12:30 PM-1:30 PM: Wednesday, 19 April 2023
Lunch
Location: Cabinet Restaurant (Grand Hyatt Washington)
1:30 PM-2:30 PM: Wednesday, 19 April 2023
Blockchain technology is being used as an instrument to hedge for weather risks and other related climate mitigation efforts. At the same time, the profound climate effects caused by the deployment of the technology might be unclear at the moment but are not negligible. Panelists will explore these themes as well provide an insight regarding the link to cyber as a whole.
2:30 PM-3:00 PM: Wednesday, 19 April 2023
Break
Location: Grand Foyer (Grand Hyatt Washington)
3:00 PM-4:15 PM: Wednesday, 19 April 2023
Are our nation's energy infrastructure and operational processes prepared for a combination of unprecedented meteorological events and patterns of human behavior associated with climate, technological, and social change? We tend to prepare for the last disaster, not the next one. We are already experiencing an increasing incidence of “extraordinary” disasters responsible for deleterious impacts on the nation’s energy infrastructure. As meteorologists and climate scientists working in and with the energy sector, how can we use our knowledge, insight, and expertise to better inform government, the private sector, and policy makers on how to (better) prepare for future extreme events that have no precedent in our lifetimes or in the historical record (e.g., Pacific NW heatwave of 2021; Hurricane Harvey; Western Megadrought; prolonged renewable energy droughts/dunkelflaute)? Our ability to anticipate and accurately forecast such events will help the energy industry operate more efficiently and with improved resiliency as we transition to the new energy economy.
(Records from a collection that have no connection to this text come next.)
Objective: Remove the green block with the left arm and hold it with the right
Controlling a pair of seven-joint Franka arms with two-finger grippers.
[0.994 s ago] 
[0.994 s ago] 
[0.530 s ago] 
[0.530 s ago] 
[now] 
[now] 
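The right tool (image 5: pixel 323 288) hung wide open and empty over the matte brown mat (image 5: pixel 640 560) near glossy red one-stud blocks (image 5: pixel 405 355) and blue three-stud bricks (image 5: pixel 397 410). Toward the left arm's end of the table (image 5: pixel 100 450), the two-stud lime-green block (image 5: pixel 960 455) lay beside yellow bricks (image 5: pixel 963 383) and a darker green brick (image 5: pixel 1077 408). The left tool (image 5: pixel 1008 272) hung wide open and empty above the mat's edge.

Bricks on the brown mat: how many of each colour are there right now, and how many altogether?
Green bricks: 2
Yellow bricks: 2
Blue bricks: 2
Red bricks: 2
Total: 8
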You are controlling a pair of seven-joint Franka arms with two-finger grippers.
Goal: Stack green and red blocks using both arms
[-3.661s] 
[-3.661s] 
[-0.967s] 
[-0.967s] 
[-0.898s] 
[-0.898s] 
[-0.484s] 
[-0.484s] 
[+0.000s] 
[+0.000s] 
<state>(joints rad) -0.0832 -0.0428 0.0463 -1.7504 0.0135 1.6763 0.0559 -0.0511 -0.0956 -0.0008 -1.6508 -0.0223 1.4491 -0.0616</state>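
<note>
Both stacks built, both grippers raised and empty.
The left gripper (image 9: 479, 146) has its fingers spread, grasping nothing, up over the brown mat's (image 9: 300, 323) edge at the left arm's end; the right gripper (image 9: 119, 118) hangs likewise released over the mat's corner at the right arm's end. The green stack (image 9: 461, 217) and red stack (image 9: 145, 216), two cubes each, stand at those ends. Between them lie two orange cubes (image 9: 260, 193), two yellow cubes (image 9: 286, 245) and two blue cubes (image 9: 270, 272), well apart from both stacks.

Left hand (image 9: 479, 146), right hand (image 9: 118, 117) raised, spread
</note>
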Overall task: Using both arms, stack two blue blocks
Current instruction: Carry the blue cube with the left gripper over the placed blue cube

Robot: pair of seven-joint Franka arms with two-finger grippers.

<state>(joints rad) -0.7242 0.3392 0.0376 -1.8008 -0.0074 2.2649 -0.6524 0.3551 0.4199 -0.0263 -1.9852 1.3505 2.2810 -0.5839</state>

4:30 PM-5:30 PM: Wednesday, 19 April 2023
Maintaining science integrity within Artificial Intelligence (AI) and Machine Learning (ML) weather applications is an emerging concern. As AI/ML usage in weather algorithms increases, tracing the quality of the data inputs in training also becomes increasingly important. For example, what types of training data sets are being used? Are we training on model data or historical real data measurements? Are we interpolating real data to fill in gaps in analysis, without having real data to validate those analyses, and then using these analyses to train our models? This session will explore how we ensure AI/ML is using sustainable science techniques and principles, to maximize the accuracy and effectiveness to the respective end users.